[Dataset entries]
────────────────────

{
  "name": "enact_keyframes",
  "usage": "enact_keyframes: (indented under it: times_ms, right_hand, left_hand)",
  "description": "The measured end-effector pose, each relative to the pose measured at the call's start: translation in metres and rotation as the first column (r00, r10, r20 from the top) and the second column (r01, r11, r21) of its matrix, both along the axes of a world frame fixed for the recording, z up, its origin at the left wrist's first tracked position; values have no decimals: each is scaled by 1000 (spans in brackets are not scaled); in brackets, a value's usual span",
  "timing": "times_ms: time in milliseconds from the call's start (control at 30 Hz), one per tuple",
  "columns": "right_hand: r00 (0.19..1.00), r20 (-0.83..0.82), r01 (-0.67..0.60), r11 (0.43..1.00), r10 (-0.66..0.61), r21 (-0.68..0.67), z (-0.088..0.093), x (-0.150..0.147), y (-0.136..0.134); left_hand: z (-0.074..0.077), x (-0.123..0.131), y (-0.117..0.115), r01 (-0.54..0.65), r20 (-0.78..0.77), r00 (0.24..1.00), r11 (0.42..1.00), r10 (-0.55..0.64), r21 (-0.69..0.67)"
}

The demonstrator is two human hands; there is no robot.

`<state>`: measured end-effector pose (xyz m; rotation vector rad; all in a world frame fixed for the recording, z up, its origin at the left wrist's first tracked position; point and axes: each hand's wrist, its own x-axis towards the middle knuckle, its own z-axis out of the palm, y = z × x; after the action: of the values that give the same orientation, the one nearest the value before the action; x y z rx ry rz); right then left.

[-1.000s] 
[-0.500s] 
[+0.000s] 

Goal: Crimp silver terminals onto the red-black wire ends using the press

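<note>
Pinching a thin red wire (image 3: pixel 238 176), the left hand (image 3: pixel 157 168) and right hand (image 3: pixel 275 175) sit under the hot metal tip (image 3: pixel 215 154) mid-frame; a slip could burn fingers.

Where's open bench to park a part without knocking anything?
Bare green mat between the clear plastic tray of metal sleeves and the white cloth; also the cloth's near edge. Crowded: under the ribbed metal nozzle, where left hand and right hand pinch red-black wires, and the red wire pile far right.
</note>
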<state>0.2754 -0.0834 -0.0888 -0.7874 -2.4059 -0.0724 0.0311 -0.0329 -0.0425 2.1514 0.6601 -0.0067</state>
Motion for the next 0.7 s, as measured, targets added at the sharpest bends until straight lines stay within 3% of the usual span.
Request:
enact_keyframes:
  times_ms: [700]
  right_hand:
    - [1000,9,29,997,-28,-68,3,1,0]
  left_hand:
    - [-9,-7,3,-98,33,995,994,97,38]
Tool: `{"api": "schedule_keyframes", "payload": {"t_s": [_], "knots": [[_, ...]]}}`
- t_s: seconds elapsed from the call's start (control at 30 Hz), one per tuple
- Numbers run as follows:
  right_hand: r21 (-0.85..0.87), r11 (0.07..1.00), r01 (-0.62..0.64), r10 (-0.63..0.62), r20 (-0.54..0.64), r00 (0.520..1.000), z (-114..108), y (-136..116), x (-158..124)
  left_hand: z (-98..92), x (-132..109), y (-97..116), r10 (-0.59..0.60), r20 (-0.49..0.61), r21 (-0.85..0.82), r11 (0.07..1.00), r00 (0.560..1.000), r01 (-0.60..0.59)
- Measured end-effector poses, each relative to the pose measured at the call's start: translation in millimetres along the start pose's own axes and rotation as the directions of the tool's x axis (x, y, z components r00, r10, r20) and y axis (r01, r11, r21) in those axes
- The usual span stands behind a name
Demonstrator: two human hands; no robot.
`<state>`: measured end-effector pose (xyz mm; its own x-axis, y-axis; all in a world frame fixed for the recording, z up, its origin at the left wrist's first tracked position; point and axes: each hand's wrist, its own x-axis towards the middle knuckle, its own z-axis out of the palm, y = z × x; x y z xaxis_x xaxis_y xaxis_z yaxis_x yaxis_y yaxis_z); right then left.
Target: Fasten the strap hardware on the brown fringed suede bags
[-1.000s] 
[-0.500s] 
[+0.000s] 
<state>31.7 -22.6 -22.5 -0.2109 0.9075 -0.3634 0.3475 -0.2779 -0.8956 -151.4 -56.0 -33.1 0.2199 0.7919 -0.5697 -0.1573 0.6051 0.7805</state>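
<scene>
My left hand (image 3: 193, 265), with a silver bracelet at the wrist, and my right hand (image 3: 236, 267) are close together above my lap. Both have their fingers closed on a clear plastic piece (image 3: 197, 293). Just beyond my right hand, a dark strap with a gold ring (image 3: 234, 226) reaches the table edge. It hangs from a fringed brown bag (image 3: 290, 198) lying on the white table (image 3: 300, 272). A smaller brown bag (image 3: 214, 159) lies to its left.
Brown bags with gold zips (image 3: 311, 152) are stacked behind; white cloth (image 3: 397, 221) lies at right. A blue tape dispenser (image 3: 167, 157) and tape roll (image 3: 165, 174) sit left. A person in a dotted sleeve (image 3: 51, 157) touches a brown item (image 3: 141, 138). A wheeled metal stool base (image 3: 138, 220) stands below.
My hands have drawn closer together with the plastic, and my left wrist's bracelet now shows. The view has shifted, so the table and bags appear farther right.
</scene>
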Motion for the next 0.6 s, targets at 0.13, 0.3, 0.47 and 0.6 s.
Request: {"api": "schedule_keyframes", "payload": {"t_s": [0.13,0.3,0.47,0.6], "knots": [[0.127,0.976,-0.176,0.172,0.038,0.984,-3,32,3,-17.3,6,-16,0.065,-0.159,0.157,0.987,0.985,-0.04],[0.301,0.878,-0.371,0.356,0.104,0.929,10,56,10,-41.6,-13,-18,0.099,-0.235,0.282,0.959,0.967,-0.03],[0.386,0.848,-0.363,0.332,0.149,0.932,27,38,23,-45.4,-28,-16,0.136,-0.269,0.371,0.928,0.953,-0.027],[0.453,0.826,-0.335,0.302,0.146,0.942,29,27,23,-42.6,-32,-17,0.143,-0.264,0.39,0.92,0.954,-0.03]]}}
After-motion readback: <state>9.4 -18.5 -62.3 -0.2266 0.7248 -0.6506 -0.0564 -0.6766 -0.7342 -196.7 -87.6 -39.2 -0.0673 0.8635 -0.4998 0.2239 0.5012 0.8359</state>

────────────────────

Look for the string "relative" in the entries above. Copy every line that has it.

## Output below
  "description": "The measured end-effector pose, each relative to the pose measured at the call's start: translation in metres and rotation as the first column (r00, r10, r20 from the top) and the second column (r01, r11, r21) of its matrix, both along the axes of a world frame fixed for the recording, z up, its origin at the left wrist's first tracked position; values have no decimals: each is scaled by 1000 (spans in brackets are not scaled); in brackets, a value's usual span",
- Measured end-effector poses, each relative to the pose measured at the call's start: translation in millimetres along the start pose's own axes and rotation as the directions of the tool's x axis (x, y, z components r00, r10, r20) and y axis (r01, r11, r21) in those axes

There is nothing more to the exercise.